**Exercise goal**.
Return exactly the span of lines in the following data that opens with the line containing "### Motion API" and closes with the line containing "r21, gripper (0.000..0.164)". Include nothing else.

== == ==

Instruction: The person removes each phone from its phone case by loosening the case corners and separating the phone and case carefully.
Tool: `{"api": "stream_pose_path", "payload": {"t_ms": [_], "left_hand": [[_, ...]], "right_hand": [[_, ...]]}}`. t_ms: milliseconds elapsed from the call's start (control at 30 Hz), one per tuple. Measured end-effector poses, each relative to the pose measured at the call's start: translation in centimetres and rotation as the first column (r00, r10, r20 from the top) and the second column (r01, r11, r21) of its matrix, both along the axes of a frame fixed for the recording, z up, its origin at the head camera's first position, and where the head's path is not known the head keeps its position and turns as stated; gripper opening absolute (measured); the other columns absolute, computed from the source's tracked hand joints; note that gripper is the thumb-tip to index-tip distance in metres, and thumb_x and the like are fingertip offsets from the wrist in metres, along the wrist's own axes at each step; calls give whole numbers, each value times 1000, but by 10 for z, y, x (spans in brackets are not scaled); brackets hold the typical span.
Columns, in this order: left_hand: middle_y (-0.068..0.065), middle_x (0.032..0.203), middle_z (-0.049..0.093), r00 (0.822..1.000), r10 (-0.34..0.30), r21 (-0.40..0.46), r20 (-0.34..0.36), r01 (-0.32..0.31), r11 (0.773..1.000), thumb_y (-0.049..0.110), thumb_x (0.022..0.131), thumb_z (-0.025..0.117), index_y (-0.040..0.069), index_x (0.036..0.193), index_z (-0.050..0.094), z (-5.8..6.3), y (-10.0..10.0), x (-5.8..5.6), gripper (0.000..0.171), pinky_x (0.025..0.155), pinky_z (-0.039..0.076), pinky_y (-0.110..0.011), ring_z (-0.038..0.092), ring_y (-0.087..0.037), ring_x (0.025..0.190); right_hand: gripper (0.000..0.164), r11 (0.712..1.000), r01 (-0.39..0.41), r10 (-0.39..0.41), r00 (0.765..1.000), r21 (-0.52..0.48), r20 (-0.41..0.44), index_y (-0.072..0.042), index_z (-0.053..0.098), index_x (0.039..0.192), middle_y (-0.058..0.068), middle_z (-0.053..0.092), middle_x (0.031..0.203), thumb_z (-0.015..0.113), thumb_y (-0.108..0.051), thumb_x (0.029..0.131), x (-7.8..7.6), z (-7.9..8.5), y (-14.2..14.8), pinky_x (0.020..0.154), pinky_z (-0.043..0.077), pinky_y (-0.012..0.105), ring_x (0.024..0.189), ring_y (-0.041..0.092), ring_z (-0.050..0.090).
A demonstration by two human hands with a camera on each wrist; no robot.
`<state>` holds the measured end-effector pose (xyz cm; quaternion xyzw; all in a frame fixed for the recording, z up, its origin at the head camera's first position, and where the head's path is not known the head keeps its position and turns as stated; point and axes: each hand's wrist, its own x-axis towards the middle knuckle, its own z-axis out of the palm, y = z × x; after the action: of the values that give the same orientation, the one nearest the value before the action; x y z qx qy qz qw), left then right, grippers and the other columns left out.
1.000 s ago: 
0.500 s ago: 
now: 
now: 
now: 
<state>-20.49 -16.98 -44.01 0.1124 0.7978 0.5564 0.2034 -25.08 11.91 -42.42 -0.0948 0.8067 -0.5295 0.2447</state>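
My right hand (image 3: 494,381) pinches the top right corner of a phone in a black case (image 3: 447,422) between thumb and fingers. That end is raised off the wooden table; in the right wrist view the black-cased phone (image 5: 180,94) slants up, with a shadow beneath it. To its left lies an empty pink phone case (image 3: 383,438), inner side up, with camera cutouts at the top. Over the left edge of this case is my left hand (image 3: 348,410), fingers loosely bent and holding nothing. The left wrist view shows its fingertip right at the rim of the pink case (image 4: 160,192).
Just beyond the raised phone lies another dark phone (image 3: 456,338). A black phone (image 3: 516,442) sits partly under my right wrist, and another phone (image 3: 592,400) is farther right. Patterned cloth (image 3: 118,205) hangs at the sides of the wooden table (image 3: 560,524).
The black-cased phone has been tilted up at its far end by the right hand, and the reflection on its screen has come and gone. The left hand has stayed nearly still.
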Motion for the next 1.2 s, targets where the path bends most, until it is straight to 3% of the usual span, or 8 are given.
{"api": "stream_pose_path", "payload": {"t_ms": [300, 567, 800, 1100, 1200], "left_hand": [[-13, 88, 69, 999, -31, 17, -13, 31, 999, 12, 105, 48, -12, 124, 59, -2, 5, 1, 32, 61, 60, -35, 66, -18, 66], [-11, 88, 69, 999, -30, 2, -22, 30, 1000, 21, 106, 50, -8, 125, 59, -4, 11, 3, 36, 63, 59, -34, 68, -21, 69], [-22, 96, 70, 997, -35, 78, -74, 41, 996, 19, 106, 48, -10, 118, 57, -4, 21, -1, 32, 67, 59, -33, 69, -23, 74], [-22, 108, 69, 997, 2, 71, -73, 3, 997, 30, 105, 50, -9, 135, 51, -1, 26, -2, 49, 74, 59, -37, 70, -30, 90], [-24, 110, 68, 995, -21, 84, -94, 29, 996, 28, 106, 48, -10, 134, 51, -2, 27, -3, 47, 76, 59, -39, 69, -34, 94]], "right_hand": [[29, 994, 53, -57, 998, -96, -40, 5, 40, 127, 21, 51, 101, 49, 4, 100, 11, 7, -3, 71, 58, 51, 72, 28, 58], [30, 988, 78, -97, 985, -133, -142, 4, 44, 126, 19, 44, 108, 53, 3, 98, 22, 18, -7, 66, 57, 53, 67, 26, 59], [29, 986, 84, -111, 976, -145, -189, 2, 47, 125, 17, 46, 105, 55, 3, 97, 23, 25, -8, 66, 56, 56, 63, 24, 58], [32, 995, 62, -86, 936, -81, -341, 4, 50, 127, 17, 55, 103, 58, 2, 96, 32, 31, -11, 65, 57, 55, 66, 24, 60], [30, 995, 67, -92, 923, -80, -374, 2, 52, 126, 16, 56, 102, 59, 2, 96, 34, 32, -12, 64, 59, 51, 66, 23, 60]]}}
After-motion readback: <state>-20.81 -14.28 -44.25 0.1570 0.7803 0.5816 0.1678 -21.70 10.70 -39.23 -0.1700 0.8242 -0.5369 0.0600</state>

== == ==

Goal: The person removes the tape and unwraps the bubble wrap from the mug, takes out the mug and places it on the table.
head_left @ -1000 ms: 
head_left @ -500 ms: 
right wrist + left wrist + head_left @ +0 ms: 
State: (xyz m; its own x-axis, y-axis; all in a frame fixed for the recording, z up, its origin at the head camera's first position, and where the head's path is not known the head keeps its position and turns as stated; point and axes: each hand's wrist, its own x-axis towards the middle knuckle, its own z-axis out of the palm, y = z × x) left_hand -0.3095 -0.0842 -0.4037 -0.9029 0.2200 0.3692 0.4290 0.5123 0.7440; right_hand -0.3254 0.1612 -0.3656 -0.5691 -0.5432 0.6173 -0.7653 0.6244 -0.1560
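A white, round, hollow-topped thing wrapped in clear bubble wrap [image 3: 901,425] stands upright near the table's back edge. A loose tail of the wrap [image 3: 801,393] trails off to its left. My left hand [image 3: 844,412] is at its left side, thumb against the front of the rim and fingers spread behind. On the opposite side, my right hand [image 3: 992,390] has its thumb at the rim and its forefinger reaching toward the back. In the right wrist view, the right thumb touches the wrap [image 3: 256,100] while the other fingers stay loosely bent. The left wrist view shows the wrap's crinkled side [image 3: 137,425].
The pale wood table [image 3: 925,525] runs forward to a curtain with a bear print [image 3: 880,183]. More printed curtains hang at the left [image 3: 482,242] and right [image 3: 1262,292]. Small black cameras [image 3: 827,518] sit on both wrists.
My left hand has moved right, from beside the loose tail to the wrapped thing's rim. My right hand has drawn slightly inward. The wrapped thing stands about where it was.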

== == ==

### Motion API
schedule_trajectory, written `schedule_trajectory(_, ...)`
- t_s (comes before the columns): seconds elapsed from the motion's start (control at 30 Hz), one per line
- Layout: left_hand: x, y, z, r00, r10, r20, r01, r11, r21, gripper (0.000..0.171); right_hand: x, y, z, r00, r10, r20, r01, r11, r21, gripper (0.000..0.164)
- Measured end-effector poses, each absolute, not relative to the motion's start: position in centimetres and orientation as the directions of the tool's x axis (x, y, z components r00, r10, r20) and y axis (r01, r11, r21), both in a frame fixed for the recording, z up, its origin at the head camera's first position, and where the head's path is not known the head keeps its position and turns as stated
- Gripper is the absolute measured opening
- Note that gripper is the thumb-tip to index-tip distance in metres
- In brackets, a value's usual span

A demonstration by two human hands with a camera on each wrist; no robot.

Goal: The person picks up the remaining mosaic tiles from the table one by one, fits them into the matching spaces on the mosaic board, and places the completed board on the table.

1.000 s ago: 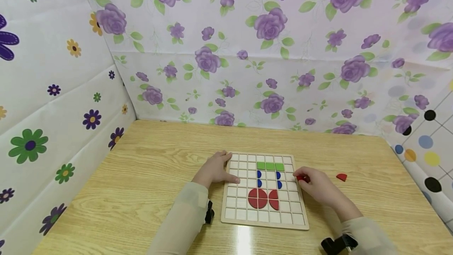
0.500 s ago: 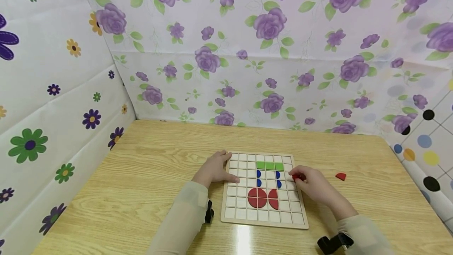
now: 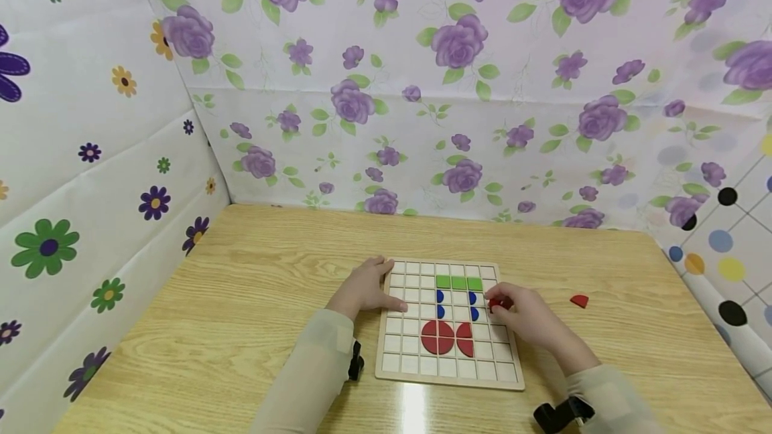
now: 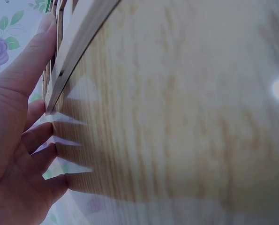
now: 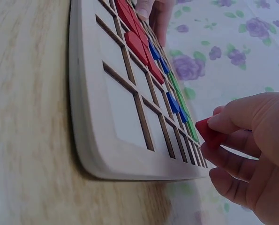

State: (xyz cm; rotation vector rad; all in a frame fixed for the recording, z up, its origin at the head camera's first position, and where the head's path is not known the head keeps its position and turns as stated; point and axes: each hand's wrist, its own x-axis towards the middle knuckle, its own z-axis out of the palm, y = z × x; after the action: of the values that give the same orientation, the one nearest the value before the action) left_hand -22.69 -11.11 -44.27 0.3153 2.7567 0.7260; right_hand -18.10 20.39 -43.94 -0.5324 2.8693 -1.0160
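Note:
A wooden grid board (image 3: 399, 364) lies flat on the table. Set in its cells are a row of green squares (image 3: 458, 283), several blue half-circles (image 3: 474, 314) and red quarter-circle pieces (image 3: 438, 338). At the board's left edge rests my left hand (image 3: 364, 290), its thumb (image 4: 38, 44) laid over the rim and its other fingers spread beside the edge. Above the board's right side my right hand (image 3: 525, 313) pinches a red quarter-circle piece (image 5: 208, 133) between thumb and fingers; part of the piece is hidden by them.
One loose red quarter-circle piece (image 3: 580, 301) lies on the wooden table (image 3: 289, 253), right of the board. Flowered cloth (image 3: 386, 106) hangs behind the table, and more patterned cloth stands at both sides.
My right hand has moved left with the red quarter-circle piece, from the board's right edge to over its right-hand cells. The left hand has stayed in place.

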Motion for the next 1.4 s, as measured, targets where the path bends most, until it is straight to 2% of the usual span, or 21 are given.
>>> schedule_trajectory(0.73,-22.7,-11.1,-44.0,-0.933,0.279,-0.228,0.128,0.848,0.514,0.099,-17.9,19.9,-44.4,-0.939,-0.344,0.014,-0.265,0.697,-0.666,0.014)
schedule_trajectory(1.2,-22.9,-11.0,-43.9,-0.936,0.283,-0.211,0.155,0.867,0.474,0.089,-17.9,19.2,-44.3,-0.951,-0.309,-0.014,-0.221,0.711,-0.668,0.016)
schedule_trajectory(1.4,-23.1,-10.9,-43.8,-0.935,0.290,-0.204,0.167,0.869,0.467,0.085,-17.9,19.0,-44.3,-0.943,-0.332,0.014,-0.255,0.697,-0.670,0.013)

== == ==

**Result of this task**.
### Motion API
schedule_trajectory, written `schedule_trajectory(_, ...)`
- t_s (comes before the columns): seconds elapsed from the motion's start (control at 30 Hz), one per line
- Layout: left_hand: x, y, z, r00, r10, r20, r01, r11, r21, gripper (0.000..0.171); right_hand: x, y, z, r00, r10, r20, r01, r11, r21, gripper (0.000..0.164)

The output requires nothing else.